◆ TASK
Indicate, with the number alone, how many lines in the listing below hold the string "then".
SOURCE DATA START
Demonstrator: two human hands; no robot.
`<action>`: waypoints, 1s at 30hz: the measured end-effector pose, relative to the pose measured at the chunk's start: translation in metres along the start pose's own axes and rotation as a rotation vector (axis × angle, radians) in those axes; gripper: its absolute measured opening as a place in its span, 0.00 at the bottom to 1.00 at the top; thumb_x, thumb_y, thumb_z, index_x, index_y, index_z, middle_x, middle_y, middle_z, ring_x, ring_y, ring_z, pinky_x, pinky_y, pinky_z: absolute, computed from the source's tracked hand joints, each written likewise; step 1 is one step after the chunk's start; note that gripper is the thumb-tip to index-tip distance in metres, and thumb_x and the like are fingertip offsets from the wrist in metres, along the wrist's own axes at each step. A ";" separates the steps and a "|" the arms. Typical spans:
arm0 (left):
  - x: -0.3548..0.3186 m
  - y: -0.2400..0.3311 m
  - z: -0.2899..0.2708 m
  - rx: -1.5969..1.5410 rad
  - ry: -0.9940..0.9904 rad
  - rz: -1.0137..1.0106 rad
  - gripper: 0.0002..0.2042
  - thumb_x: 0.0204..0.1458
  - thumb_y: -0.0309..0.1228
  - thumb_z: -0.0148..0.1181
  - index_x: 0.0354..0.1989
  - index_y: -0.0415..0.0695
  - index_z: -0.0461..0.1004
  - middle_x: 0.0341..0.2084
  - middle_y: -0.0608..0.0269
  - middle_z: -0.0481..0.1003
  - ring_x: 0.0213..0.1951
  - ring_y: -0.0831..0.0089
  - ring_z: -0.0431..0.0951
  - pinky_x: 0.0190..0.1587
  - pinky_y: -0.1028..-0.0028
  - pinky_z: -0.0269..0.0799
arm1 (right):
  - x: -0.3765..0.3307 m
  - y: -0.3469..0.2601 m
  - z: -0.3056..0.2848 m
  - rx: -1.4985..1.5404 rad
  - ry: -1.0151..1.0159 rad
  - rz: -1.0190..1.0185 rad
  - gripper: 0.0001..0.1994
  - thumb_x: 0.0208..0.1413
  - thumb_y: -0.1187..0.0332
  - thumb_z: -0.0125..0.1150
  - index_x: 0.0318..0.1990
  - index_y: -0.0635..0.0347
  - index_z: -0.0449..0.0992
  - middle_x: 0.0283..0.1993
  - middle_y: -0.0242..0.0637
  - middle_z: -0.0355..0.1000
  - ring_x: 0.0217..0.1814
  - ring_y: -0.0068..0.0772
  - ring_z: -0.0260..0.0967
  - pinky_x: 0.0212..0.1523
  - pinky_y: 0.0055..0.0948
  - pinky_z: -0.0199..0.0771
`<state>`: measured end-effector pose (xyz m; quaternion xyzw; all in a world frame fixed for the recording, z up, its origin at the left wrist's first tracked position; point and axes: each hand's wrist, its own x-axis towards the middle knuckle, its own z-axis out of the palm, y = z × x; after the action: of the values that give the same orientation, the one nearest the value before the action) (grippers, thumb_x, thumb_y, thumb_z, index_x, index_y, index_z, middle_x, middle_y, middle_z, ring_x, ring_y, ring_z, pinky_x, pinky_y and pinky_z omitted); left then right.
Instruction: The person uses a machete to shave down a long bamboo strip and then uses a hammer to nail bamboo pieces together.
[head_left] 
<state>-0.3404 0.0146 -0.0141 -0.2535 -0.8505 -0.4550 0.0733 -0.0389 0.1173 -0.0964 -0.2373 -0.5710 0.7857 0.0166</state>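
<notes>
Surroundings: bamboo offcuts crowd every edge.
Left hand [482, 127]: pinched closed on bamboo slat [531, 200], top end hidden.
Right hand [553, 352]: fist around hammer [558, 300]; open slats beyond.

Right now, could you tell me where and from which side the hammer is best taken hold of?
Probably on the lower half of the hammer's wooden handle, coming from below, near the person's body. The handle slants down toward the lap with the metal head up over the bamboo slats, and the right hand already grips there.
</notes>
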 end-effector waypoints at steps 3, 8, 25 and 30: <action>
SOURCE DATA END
◆ RESULT FOR THIS EXERCISE
2